**Prompt**.
Exactly the lines from the one with "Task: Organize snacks" to the end of the data below should be set down, and no others.

**Data**.
((

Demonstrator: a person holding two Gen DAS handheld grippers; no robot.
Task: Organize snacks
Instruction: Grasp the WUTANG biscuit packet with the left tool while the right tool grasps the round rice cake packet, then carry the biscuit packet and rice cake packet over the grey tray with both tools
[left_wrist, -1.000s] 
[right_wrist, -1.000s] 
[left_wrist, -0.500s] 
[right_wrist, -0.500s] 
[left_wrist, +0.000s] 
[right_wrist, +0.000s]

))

**Answer section**.
Task: Organize snacks
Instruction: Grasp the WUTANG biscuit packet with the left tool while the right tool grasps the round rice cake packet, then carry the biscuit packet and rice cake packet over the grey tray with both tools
[left_wrist, -1.000s] 
[right_wrist, -1.000s] 
[left_wrist, -0.500s] 
[right_wrist, -0.500s] 
[left_wrist, +0.000s] 
[right_wrist, +0.000s]

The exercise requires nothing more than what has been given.